I agree about following up with flowers, I'm going to wait until next week for sure, plus I will probably schedule another coaching session before I do anything.

25yearsmlc,

She is now back to work (flight attendant), she had her hand fractured, but it did not require surgery. The only problem she says she has now with it is when it gets cold outside or rainy. That’s when she says its sore, but otherwise she doesn’t think about it too much. She was on medication for depression that she had been suffering from in the past (family cancer a couple years prior to us meeting), and from what I understand you can’t just cut that off without some repercussions. After the injury she was on pain medicine daily, so I’m not sure if there was some sort of chemical reaction between the 2. Right now, no more pain medication just the depression meds.

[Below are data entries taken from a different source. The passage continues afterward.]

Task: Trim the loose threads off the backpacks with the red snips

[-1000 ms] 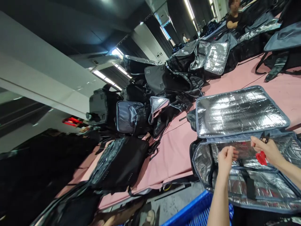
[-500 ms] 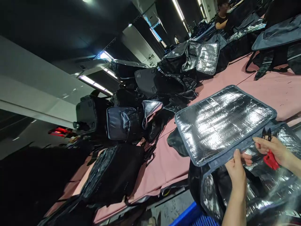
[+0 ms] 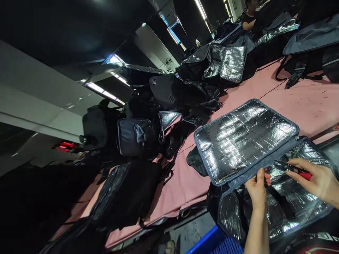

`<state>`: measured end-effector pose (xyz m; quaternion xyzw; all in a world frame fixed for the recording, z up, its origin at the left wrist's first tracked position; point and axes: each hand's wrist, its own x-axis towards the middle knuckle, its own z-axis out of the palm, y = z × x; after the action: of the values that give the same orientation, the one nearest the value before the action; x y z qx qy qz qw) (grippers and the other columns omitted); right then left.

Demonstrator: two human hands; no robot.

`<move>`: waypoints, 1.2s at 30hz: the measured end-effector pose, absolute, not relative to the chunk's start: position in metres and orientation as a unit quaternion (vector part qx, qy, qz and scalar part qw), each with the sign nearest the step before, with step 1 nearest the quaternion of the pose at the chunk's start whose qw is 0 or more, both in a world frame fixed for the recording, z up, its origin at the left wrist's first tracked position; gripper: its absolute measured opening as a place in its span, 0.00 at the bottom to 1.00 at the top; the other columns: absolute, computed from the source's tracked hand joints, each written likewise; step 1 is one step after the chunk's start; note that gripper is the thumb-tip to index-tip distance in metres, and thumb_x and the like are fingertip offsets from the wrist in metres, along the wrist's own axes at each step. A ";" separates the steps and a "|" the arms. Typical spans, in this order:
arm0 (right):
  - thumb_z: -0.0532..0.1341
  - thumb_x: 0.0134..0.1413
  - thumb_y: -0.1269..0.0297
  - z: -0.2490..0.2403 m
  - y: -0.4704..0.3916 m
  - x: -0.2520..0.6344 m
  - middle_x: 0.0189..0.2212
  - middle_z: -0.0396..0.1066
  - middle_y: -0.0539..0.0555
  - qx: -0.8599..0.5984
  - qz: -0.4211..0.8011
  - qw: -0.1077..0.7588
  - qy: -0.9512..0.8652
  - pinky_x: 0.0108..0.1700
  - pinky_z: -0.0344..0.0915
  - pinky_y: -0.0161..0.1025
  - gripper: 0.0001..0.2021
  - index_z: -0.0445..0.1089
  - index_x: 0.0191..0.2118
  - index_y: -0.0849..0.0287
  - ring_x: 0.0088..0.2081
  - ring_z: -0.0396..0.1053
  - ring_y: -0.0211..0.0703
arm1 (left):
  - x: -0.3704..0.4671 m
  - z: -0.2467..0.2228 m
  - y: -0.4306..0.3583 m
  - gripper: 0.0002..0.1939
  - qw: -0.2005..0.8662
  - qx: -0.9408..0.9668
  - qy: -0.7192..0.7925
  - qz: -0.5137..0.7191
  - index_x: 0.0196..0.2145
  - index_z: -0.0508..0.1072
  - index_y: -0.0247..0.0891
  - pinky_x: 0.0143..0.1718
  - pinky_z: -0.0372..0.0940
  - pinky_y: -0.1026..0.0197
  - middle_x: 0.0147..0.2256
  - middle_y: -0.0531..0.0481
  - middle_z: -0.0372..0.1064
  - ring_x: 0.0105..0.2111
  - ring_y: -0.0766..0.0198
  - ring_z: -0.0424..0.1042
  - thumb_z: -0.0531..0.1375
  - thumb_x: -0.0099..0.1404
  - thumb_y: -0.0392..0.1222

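An insulated bag (image 3: 230, 218) lies open before me, its inside lined with silver foil. Its foil-lined lid (image 3: 246, 141), edged in grey-blue binding, is folded back onto the table. My left hand (image 3: 256, 194) pinches the grey fabric strip (image 3: 265, 160) where lid and bag join. In my right hand (image 3: 316, 178) is a pair of thread snips (image 3: 293, 168) with dark blades and a red handle. The blades point left toward the strip, just right of my left fingers; whether they touch the fabric cannot be made out.
The table has a pink cover (image 3: 182, 190). A black bag (image 3: 132, 194) lies at the left, and several more bags (image 3: 135, 135) are piled behind it. Below the front edge is a blue plastic basket (image 3: 206, 241). A person (image 3: 249, 19) is at the far right back.
My right hand has turned the snips from pointing up to pointing left and moved them down to the strip. The lid has shifted slightly left with my left hand.
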<state>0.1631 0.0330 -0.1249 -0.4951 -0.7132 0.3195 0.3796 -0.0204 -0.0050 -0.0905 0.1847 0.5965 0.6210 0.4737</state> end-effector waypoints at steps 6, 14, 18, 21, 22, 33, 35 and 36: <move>0.60 0.60 0.47 -0.108 0.037 0.154 0.36 0.76 0.50 -0.434 0.290 0.375 -0.766 0.33 0.71 0.38 0.15 0.71 0.46 0.50 0.31 0.75 0.45 | -0.017 -0.092 -0.007 0.28 0.476 0.187 0.589 0.625 0.24 0.77 0.31 0.21 0.60 0.66 0.20 0.48 0.71 0.18 0.70 0.64 0.70 0.45 0.64; 0.60 0.59 0.45 -0.105 0.042 0.156 0.35 0.76 0.51 -0.436 0.330 0.353 -0.759 0.33 0.71 0.36 0.17 0.72 0.43 0.52 0.32 0.74 0.44 | -0.017 -0.092 -0.009 0.27 0.476 0.197 0.587 0.624 0.25 0.77 0.30 0.22 0.61 0.66 0.21 0.48 0.71 0.18 0.70 0.64 0.70 0.49 0.62; 0.60 0.60 0.47 -0.101 0.043 0.152 0.35 0.76 0.50 -0.422 0.313 0.371 -0.765 0.32 0.70 0.36 0.15 0.72 0.43 0.51 0.30 0.74 0.42 | -0.016 -0.094 -0.009 0.27 0.472 0.202 0.597 0.616 0.25 0.77 0.30 0.22 0.61 0.65 0.21 0.47 0.71 0.19 0.69 0.65 0.69 0.50 0.62; 0.60 0.60 0.48 -0.102 0.045 0.150 0.36 0.76 0.49 -0.399 0.313 0.384 -0.771 0.31 0.71 0.35 0.13 0.71 0.43 0.51 0.30 0.74 0.41 | -0.016 -0.095 -0.010 0.27 0.474 0.203 0.595 0.616 0.25 0.77 0.30 0.23 0.61 0.66 0.22 0.47 0.72 0.19 0.69 0.64 0.69 0.50 0.62; 0.60 0.60 0.49 -0.103 0.046 0.150 0.37 0.76 0.49 -0.395 0.313 0.388 -0.772 0.32 0.71 0.35 0.13 0.71 0.44 0.51 0.31 0.74 0.41 | -0.016 -0.095 -0.010 0.27 0.473 0.204 0.596 0.616 0.25 0.77 0.31 0.23 0.61 0.65 0.22 0.47 0.72 0.19 0.69 0.64 0.69 0.50 0.62; 0.58 0.62 0.48 -0.126 0.034 0.149 0.32 0.75 0.50 -0.491 0.255 0.431 -0.712 0.30 0.68 0.37 0.15 0.69 0.44 0.53 0.28 0.74 0.42 | -0.015 -0.097 -0.006 0.27 0.479 0.207 0.593 0.614 0.26 0.78 0.31 0.23 0.61 0.65 0.22 0.47 0.72 0.19 0.69 0.65 0.68 0.51 0.63; 0.58 0.63 0.50 -0.127 0.032 0.147 0.35 0.76 0.51 -0.477 0.256 0.440 -0.716 0.30 0.69 0.37 0.13 0.69 0.44 0.53 0.28 0.74 0.41 | -0.015 -0.097 -0.006 0.27 0.479 0.207 0.594 0.612 0.27 0.78 0.31 0.23 0.61 0.65 0.22 0.48 0.71 0.19 0.69 0.64 0.68 0.51 0.63; 0.58 0.63 0.51 -0.127 0.032 0.147 0.36 0.76 0.51 -0.471 0.258 0.442 -0.718 0.30 0.69 0.37 0.13 0.70 0.44 0.53 0.29 0.74 0.42 | -0.015 -0.097 -0.006 0.27 0.479 0.207 0.596 0.610 0.28 0.79 0.31 0.23 0.61 0.65 0.22 0.47 0.72 0.19 0.69 0.64 0.68 0.51 0.63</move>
<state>0.1467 0.0321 -0.1269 -0.4712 -0.7183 0.2581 0.4421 -0.0147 -0.0058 -0.0970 0.2065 0.5959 0.6104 0.4793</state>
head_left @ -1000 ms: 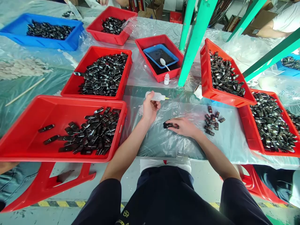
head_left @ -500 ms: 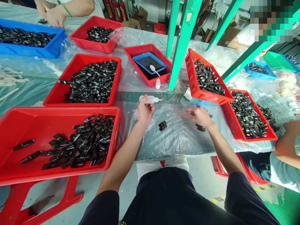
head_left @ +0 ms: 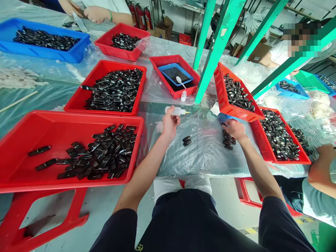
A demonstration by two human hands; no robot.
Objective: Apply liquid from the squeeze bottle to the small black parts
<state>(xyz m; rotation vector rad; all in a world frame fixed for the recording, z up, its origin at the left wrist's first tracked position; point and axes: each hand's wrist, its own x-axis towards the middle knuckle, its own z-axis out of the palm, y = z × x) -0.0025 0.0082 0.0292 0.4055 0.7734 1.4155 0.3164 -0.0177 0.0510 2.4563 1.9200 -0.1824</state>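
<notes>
Two black pieces (head_left: 187,140) lie back from the table's (head_left: 181,164) front edge. The right hand (head_left: 234,128) is at a black pile (head_left: 228,142); I can't tell if its fingers pinch. The left hand (head_left: 170,125) wraps its fingers round a white bottle (head_left: 178,111).

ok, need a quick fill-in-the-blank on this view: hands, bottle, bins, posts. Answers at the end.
1. The left hand holds a bottle with a ____ tip.
2. The right hand is at a loose pile of parts coloured ____.
3. The spoon rests on a tray that sits inside a bin coloured ____.
4. The posts are painted ____.

Missing words: yellow; black; red; green.
</notes>
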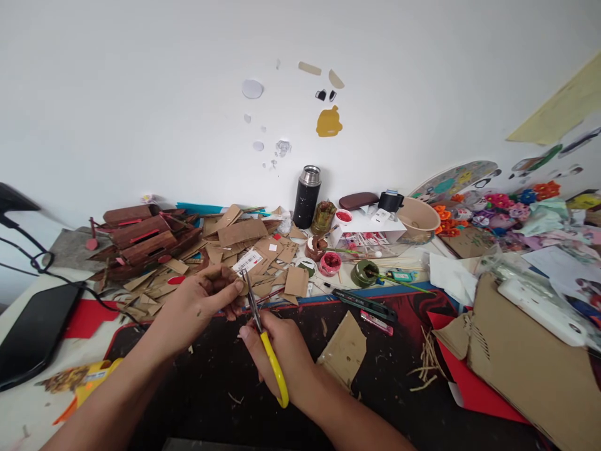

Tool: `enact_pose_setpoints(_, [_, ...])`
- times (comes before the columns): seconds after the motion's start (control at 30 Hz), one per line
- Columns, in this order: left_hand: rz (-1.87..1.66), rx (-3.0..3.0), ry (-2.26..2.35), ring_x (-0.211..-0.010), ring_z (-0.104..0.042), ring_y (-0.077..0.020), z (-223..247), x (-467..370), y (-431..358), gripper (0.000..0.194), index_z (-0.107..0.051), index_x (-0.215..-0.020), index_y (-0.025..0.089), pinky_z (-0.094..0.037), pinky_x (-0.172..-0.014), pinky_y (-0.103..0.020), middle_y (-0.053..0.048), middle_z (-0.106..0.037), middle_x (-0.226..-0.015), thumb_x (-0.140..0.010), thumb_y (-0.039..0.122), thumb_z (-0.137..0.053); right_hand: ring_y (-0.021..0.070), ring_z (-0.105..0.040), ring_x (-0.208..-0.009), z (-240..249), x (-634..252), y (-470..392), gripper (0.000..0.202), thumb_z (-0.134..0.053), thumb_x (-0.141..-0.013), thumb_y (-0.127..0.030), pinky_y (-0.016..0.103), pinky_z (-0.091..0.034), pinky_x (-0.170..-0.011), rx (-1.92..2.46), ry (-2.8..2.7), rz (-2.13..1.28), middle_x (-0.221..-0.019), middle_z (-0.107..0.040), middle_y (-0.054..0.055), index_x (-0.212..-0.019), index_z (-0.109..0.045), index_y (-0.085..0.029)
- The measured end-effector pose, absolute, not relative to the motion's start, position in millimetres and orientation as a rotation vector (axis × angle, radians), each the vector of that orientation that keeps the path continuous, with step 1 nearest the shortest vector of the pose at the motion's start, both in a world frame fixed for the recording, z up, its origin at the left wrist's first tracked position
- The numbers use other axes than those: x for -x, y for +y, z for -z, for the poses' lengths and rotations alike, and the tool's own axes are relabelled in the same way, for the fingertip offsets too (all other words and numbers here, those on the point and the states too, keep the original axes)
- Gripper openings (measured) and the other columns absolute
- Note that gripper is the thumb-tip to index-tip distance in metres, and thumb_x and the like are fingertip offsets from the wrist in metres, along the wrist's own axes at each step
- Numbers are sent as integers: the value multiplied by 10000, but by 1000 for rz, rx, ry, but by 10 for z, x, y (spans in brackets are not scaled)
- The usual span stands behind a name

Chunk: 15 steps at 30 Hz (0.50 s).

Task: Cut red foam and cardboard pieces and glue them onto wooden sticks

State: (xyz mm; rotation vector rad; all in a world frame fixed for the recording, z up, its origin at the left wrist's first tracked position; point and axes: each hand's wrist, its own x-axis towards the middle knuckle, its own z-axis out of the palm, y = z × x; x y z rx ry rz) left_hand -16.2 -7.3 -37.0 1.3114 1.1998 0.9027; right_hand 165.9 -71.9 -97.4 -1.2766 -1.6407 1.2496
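Note:
My right hand (290,351) is closed around a pair of scissors (273,363) with yellow handles, their metal blades pointing up and away from me. Just left of the blade tips, my left hand (203,299) is pinched, thumb against fingers. Whatever sits in that pinch is too small and hidden to make out. Both hands are above a dark mat (188,394). Behind them lies a heap of cut cardboard scraps (244,233). A larger cardboard piece (345,349) rests on the mat beside my right wrist.
A brown cardboard model (145,235) stands at the back left, near a black phone-like slab (40,329). Open paint jars (364,274), a black flask (308,197) and a utility knife (364,305) are farther back. Cardboard sheets (530,357) cover the right side.

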Motion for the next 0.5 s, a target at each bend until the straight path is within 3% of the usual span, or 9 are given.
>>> enact_pose_setpoints(0.5, [-934, -1301, 1229, -551, -679, -191, 382, 112, -84, 400, -708, -758, 209, -591, -529, -286, -15, -729, -630, -760, 556, -905, 149, -560, -615, 898, -1663, -680, 190, -627, -1001, -348, 246, -387, -619, 1425, -1740, -1145, -723, -671, 14, -921, -710, -196])
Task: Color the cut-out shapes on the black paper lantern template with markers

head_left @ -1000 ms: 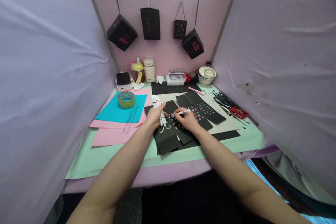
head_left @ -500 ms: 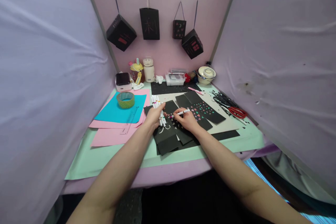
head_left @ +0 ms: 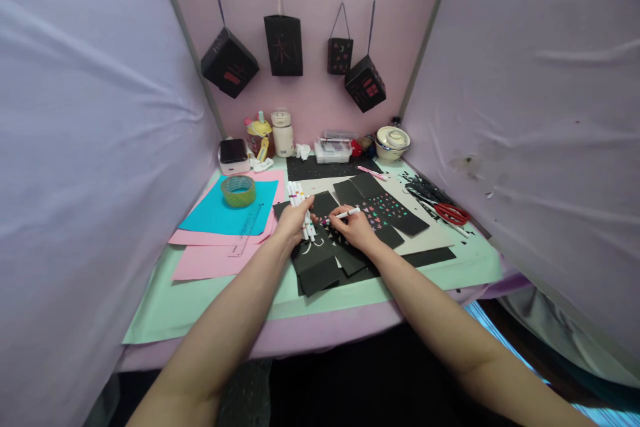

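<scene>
My left hand (head_left: 294, 221) is closed around a bunch of white markers (head_left: 297, 192) with coloured bands, held over black cut paper (head_left: 313, 255). Between the fingers of my right hand (head_left: 356, 229) is one white marker (head_left: 345, 215), its purple tip low over the black paper. Small light shapes dot the paper under and beside this hand; whether the tip touches the surface I cannot tell. To the right lies another black sheet (head_left: 415, 221) with pink and green stars and hearts. White curved cut-outs show just below the left hand's markers.
Left are a tape roll (head_left: 239, 197), a blue sheet (head_left: 210, 213), a clear ruler (head_left: 247, 229) and pink paper (head_left: 205, 263). Red-handled scissors (head_left: 453, 213) lie right among black scraps. Bottles (head_left: 283, 136), a plastic case (head_left: 333, 149) and a lidded bowl (head_left: 393, 144) line the back. Black paper boxes (head_left: 284, 47) hang above.
The whole view has shifted very slightly. Both hands keep their holds, and the marker in my right hand stays at almost the same spot on the paper.
</scene>
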The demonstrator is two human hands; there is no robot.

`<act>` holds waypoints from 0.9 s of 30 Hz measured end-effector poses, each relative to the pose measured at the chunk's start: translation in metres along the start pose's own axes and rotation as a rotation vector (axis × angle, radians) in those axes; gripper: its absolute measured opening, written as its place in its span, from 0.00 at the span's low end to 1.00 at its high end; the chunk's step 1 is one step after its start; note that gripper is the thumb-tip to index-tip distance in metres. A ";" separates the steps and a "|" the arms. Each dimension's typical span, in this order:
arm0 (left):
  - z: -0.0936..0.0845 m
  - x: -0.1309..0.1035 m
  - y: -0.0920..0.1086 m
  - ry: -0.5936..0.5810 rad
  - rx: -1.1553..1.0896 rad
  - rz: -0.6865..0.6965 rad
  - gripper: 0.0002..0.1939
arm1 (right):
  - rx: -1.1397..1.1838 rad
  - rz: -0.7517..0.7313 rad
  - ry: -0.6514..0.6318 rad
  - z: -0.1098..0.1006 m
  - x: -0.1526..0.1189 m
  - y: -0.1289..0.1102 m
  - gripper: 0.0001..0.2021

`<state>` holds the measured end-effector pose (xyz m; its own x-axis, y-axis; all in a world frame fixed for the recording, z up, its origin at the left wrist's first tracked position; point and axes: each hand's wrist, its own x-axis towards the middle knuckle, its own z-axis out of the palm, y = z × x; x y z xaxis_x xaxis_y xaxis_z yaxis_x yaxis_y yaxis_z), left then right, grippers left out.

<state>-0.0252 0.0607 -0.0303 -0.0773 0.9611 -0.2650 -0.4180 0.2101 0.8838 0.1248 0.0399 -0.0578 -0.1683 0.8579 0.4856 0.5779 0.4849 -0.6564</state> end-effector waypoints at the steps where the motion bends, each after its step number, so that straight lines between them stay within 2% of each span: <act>1: 0.000 0.000 0.000 0.001 -0.001 0.000 0.11 | -0.005 0.003 0.007 0.000 0.000 0.001 0.09; 27: 0.000 0.000 -0.001 -0.005 0.001 -0.001 0.12 | 0.024 -0.015 -0.016 -0.001 -0.001 -0.001 0.09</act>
<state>-0.0252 0.0609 -0.0310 -0.0723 0.9619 -0.2636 -0.4175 0.2108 0.8839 0.1252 0.0388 -0.0574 -0.1898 0.8529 0.4863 0.5563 0.5015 -0.6626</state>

The ways she tested me before I think we similar to many other situations. She would try to push me away by telling me that I am so nice and caring and sometimes she was not. She couldn’t understand why someone like me would love her so much. I always just listened to her and would tell/show her how special she was to me just the way she was. She was in a couple bad relationships before, so I think she was expecting me to react to certain behaviors like her old bf’s. One instance I can remember was when she had friends in town. We all went out to dinner, then after went to a bar just for some drinks. All of us (me & her friends) were having a good time, then she pulled me aside and said that they just kind of wanted a girls night. I said that I understood and its not a big deal. (I should probably say that one of her friends got married last year and is having some trouble, she felt rushed into it, so I’m not sure if she was telling my gf not to rush into anything.) The next couple days she would distance herself from me, until I approached it. She thought I was mad at her for saying those things, and didn’t understand why I was so accepting of her and her friends. She has always said that when she gets scared she pushes people out of her life, example now. I guess this time she pushed a little too much.

We both have college degrees (her: arts & mine: MBA finance). My hours are not too bad, I usually get into the office at 6 or so and leave by 5. I’m salary plus monthly bonuses, so my security is fine. Looking back, I would complain to her once in awhile about my day, and now I understand that she could have taken it as, ‘He doesn’t like his job, and now he might not like me either.’ But honestly it wasn’t anything like that, she is all I ever wanted, and I have told her that many times.

The injury didn’t really affect us ML too much, def did not decrease, in fact it might have actually increased it because we were together every night.

I guess I’m just looking for some guidance if there is anything I can do at this point? I don’t feel as though I can move on from her, we had such a great thing, and I feel like I know her so I know that her recent actions are not truly her (Believe nothing of what they say and only half of what they do). How true do you think that is?